Conceptual Questions

Q1: What does O(n) mean in practical terms?

Expected answer: An algorithm is O(n) when its running time grows linearly with the input size. Doubling the input roughly doubles the time. Each element is processed a constant number of times.

Q2: Is O(2n) the same as O(n)?

Expected answer: Yes. In Big-O notation, constant factors are dropped. O(2n) = O(n). An algorithm that makes two passes over the data is still O(n).

Q3: Can you find the maximum element in an unsorted array faster than O(n)?

Expected answer: No. Every element must be examined because any unexamined element could be the maximum. The lower bound is Omega(n). This can be proven with an adversary argument.

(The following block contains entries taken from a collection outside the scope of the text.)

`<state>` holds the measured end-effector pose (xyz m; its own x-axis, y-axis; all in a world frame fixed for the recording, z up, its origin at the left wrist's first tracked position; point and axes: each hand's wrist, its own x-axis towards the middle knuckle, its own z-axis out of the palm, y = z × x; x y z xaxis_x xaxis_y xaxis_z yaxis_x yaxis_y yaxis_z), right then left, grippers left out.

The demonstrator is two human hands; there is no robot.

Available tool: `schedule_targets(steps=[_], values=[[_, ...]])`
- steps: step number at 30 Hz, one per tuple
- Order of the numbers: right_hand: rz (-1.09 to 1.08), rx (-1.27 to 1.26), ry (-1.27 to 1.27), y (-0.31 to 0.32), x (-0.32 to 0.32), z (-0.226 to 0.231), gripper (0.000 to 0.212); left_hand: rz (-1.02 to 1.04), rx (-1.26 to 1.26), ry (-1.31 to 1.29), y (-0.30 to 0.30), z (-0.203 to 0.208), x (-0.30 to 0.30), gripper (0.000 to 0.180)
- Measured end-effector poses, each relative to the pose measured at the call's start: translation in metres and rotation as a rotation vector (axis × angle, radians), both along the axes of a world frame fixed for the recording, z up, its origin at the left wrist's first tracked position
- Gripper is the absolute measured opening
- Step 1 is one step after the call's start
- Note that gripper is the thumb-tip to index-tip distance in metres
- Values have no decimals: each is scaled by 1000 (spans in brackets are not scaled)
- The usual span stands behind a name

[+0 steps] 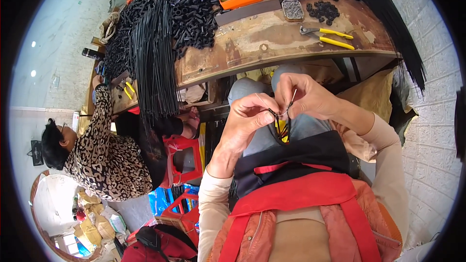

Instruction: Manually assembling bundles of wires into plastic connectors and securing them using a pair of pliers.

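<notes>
Mid-frame, above the lap: left hand (249,115) and right hand (307,98) meet over a narrow black loop (277,139) with a thin pale wire (294,95). Left fingers: thumb and forefinger pinch beside one upper end of the loop. Right fingers: pressed together at the opposite end, where the wire stands up. Exact contact under the fingertips — cannot tell.

Progress, as judged: partway. Done — the wire appears to bridge the two black ends, with a short pale span visible between them. Left — the ends look unjoined, and pale tails project upward on both sides, untrimmed. Whether any knot or twist exists is too small to resolve.

Upper right of centre, on the wooden surface (238,53): yellow-handled pliers (337,43), not in use; a small container (293,20) of grey bits; a patch of little black parts (324,12). Top centre: orange tin (244,3). Upper left: large heap of black tubular pieces (194,19), with a bundle of black rods (154,63) hanging over the edge. Left of frame: co-worker in patterned top (111,165), an arm reaching toward the surface.
</notes>
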<state>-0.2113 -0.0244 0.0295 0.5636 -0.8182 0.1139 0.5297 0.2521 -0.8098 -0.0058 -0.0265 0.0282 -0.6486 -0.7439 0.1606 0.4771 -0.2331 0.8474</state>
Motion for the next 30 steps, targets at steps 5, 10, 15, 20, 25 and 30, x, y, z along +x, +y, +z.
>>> schedule_targets(steps=[5,10,15,20,25,30], values=[[-214,-104,58,-1,-11,-5,23,180,4,-213,2,-4,-13,17],[-236,-129,96,0,-37,1,24,1,69,-156,-13,-16,-32,18],[-378,-239,383,-39,-82,2,14,112,105,-190,-44,-13,-65,18],[-968,-706,1232,-93,-159,-40,15,173,107,-372,-72,-17,-75,9],[-1018,-755,1625,-118,-174,-56,18,53,191,-299,-85,-20,-90,14],[-981,-756,1628,-123,-177,-60,19,-13,148,-294,-82,-17,-91,17]])
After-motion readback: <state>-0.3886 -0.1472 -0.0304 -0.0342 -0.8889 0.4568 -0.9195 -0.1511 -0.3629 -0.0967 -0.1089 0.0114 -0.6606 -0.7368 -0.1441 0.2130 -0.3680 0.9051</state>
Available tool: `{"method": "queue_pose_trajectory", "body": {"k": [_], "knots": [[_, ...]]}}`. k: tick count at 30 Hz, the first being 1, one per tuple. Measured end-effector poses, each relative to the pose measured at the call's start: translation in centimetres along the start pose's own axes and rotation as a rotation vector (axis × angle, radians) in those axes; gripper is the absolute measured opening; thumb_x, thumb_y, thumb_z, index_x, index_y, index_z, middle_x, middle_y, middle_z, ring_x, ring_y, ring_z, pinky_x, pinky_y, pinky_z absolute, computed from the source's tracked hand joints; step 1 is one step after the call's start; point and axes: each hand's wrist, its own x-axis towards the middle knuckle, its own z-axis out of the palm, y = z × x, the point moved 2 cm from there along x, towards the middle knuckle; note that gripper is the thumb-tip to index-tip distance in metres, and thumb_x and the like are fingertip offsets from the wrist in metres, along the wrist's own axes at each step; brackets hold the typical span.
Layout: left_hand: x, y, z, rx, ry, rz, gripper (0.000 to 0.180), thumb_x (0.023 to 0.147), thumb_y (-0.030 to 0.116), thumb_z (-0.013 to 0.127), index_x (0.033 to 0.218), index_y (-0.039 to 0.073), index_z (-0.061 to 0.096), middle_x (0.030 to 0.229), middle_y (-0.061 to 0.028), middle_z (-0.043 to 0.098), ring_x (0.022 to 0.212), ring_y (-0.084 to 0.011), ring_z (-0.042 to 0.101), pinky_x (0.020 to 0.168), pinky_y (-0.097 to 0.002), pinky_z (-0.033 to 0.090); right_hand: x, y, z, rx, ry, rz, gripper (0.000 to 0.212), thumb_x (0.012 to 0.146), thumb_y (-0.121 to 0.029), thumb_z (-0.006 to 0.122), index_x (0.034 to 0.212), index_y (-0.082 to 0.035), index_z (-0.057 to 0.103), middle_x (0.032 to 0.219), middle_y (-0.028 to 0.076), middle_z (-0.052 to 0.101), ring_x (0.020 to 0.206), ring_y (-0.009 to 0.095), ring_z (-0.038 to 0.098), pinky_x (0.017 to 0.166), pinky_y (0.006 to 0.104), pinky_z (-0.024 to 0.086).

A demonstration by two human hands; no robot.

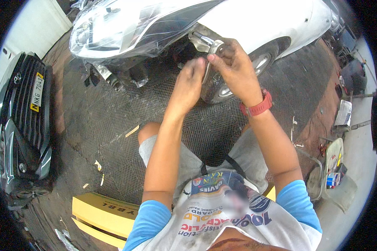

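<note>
Tape roll [216,47], pale and ring-shaped, sits up at the front corner of the white car [259,21], pinched in my right hand [234,67] between thumb and fingertips. My left hand [189,83] is just beside it, fingers drawn together, pinching a thin strip that runs down from the roll; whether the strip is tape or film edge I cannot tell. Both hands are raised in front of the car's front wheel [238,79]. Clear plastic sheeting [125,29] is draped over the car's nose and headlight. Red band [257,108] on my right wrist. I am sitting low, knees in grey shorts, on a dark patterned floor [109,121]. Black car grille [25,104] stands at far left, well apart. Yellow board [100,213] lies on the floor by my left side. At far right an open pale container [334,159] holds small items, one blue and white box [333,179] among them; the rest are too small to tell.
</note>
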Motion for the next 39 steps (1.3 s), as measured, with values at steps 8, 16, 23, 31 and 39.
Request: {"method": "queue_pose_trajectory", "body": {"k": [8, 16, 23, 31, 39], "knots": [[3.8, 0.4, 2.1, -0.681, 0.099, -0.168, 0.044, 0.104, 0.041, 0.059, 0.118, 0.000, 0.068, 0.108, -0.0087, 0.070, 0.098, -0.0169, 0.066, 0.086, -0.0322, 0.053, -0.3, -0.6, 0.6, -0.239, -0.006, -0.050, 0.046, 0.094, -0.013, 0.069, 0.129, 0.005, 0.043, 0.104, 0.023, 0.069, 0.089, 0.029, 0.070, 0.079, 0.0384, 0.054], [5.3, 0.3, 2.3, -0.905, 0.105, -0.299, 0.035, 0.095, 0.036, 0.073, 0.116, 0.008, 0.070, 0.105, -0.0013, 0.071, 0.092, -0.0175, 0.063, 0.084, -0.0294, 0.050, -0.4, -1.4, 1.1, -0.287, -0.032, -0.019, 0.046, 0.095, -0.002, 0.064, 0.131, 0.003, 0.036, 0.116, 0.026, 0.066, 0.103, 0.032, 0.070, 0.083, 0.0417, 0.056], [5.6, 0.2, 2.3, -0.903, 0.145, -0.239, 0.037, 0.090, 0.034, 0.079, 0.115, 0.007, 0.071, 0.109, -0.0034, 0.068, 0.098, -0.0189, 0.060, 0.094, -0.0372, 0.046, 0.7, -3.3, 0.1, -1.145, -0.188, -0.403, 0.048, 0.091, -0.001, 0.065, 0.132, -0.001, 0.041, 0.122, 0.024, 0.063, 0.104, 0.042, 0.067, 0.082, 0.0484, 0.057], [5.9, -0.1, 0.7, -0.916, -0.118, -0.286, 0.031, 0.098, 0.035, 0.068, 0.114, 0.008, 0.069, 0.098, -0.0054, 0.072, 0.085, -0.0196, 0.068, 0.074, -0.0328, 0.055, 0.8, -1.6, 1.6, 0.037, -0.107, 0.150, 0.050, 0.092, 0.000, 0.065, 0.134, -0.001, 0.038, 0.120, 0.028, 0.062, 0.104, 0.039, 0.067, 0.078, 0.0444, 0.058], [6.1, 0.6, 1.0, -0.758, 0.042, -0.227, 0.027, 0.099, 0.023, 0.069, 0.113, 0.000, 0.068, 0.102, -0.0075, 0.070, 0.093, -0.0183, 0.066, 0.090, -0.0360, 0.052, 1.2, -3.0, 0.0, -1.298, -0.233, -0.465, 0.053, 0.091, 0.003, 0.063, 0.135, -0.004, 0.034, 0.115, 0.026, 0.065, 0.090, 0.037, 0.071, 0.070, 0.0398, 0.060]]}}
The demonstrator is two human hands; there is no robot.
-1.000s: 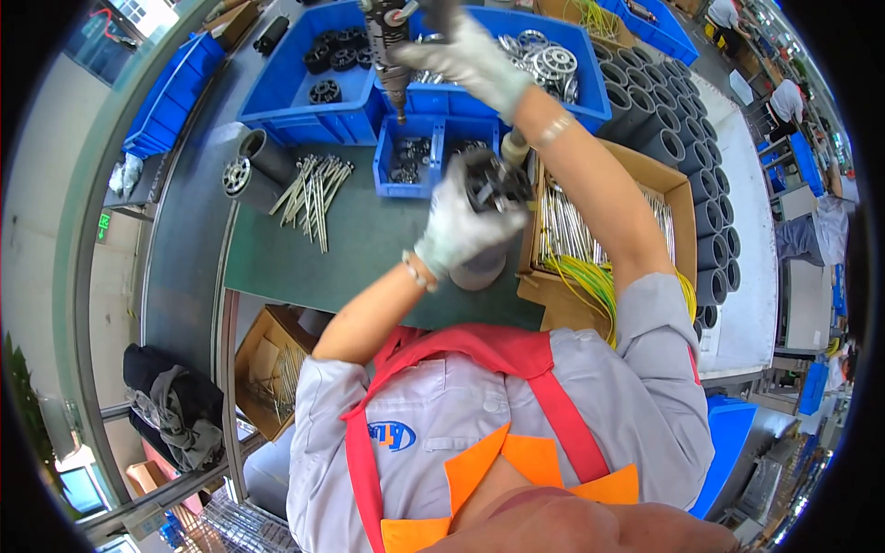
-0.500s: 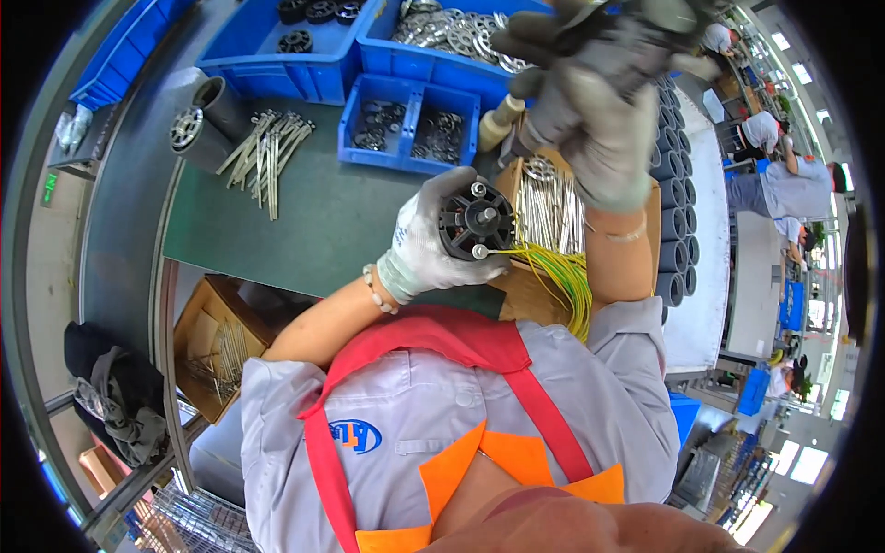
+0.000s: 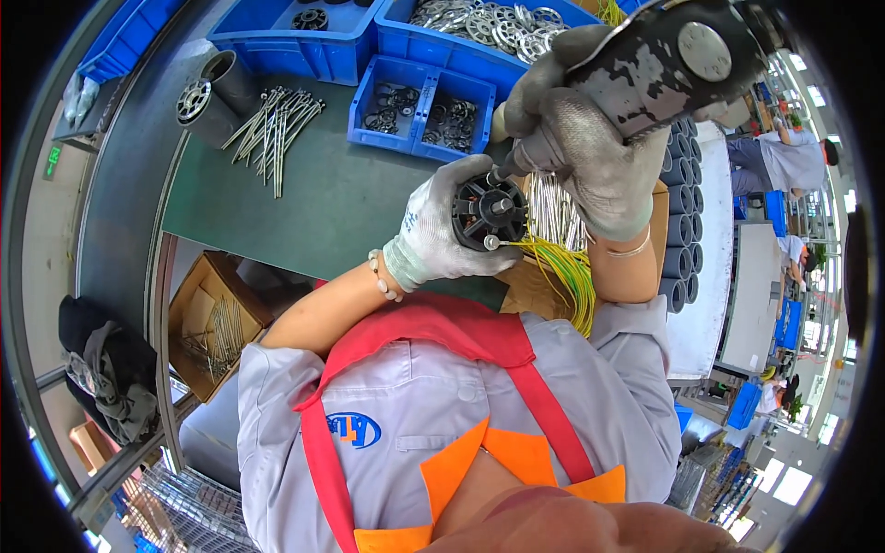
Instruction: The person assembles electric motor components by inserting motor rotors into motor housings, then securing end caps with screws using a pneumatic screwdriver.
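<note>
My gloved left hand [image 3: 435,230] is closed round a round motor-like part with a black spoked end cap [image 3: 489,214], its shaft facing up. A screw head with a yellow-green wire [image 3: 564,272] shows at the cap's near edge. In my gloved right hand [image 3: 599,161] is a worn black power screwdriver [image 3: 645,78], my fingers wrapped round its neck. Its bit comes down at the cap's far edge, by the second screw's place; the bit covers that screw, and I cannot tell whether it sits in the head.
Long metal rods [image 3: 274,138] lie loose on the green table [image 3: 240,207], beside grey tubes [image 3: 210,115]. Blue bins [image 3: 383,146] with small parts and metal discs stand at the back. A cardboard box [image 3: 660,221] of rods is at right, with rows of grey tubes [image 3: 680,230] beyond.
The screwdriver has come down and left to the end cap's far screw, my right hand with it. My left hand and the held part have shifted slightly right.
</note>
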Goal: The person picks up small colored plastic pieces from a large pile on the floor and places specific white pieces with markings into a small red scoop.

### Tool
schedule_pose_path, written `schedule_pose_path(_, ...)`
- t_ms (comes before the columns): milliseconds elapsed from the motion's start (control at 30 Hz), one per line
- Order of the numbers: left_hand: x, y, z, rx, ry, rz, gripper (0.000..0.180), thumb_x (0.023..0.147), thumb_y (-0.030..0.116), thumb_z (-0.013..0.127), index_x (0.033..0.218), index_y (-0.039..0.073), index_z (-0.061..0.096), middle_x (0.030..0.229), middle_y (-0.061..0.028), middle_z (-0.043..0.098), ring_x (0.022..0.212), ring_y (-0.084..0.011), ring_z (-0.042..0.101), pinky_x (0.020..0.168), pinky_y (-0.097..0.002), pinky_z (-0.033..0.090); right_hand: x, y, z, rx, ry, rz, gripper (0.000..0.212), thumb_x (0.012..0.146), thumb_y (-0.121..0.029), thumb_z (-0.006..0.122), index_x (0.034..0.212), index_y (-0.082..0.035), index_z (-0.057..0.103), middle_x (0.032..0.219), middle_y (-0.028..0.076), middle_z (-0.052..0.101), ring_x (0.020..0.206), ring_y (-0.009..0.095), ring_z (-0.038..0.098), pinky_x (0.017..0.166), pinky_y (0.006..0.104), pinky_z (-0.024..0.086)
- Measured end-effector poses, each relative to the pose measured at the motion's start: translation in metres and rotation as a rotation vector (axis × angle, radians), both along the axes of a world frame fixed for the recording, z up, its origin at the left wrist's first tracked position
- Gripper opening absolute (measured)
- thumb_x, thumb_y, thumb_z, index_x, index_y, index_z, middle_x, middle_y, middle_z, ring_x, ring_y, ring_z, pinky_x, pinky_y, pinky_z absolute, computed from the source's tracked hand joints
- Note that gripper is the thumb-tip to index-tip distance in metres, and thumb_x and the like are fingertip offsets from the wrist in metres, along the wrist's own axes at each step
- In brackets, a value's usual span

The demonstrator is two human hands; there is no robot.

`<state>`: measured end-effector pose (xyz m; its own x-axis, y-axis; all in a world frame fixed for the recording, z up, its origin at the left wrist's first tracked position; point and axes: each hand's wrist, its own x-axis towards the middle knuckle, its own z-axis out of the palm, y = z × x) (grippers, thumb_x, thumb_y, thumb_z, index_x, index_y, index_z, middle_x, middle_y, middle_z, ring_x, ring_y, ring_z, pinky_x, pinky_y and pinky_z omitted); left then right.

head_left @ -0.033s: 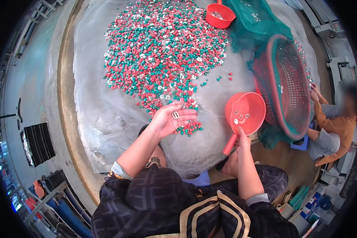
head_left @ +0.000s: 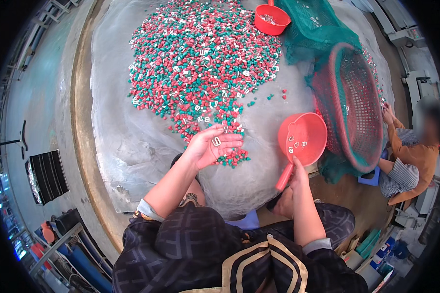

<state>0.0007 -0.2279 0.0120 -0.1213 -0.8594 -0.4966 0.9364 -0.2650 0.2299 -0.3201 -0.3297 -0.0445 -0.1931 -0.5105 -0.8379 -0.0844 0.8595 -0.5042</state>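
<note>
A wide heap of small red and green pieces [head_left: 200,63], mixed with white metal buckles, is spread over a grey sheet [head_left: 132,146]. My left hand [head_left: 211,145] lies palm up at the heap's near edge and cups a few metal buckles [head_left: 216,141]. My right hand [head_left: 294,179] grips the handle of a red plastic scoop [head_left: 305,132]. The scoop is held just right of the left hand and has a few metal buckles in its bowl.
A large red mesh basket [head_left: 357,107] leans on green netting [head_left: 318,34] at the right. A second red scoop [head_left: 271,19] sits at the heap's far edge. Another person [head_left: 410,151] sits beside the basket, hands at its rim. A blue stool [head_left: 247,220] shows under me.
</note>
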Motion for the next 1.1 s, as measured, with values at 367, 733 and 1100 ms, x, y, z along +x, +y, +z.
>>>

Q4: Name three techniques for converting O(n^2) algorithms to O(n).

Expected answer: 1. Hash maps — replace nested lookups with O(1) hash table lookups. 2. Two pointers — traverse from both ends or with fast/slow pointers. 3. Sliding window — maintain a running computation over a subarray.

Q5: Why is linear search O(n) but binary search O(log n)?

Expected answer: Linear search makes no assumptions and must check each element sequentially. Binary search requires sorted data and eliminates half the remaining elements with each comparison. The prerequisite (sorted data) enables the logarithmic speedup.

Q6: Give an example where O(n) is faster than O(n log n) in practice.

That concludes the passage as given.